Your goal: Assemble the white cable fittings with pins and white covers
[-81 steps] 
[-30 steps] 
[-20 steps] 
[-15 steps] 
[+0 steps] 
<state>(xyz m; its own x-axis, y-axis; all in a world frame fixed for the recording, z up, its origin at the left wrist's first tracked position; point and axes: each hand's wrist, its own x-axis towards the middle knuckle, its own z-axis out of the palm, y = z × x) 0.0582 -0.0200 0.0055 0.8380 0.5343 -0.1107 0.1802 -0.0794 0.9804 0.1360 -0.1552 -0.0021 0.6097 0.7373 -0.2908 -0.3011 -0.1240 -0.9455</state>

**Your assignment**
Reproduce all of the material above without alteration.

**Finished exercise**
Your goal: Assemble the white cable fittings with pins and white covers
[-81 steps] 
[-30 steps] 
[-20 steps] 
[-15 steps] 
[+0 steps] 
<state>(xyz m; its own x-axis, y-axis; all in a world frame fixed for the recording, z up, its origin at the left wrist's first tracked position; point and axes: each hand's wrist, its own x-axis towards the middle knuckle, its own z-axis out of the palm, y = z × x) 0.0582 -0.0200 0.0055 0.8380 0.5343 -0.1107 0.1802 -0.0794 0.9804 0.1360 -0.1552 -0.0021 0.6097 0.7373 -0.2908 -0.3011 -0.1240 -0.9455</state>

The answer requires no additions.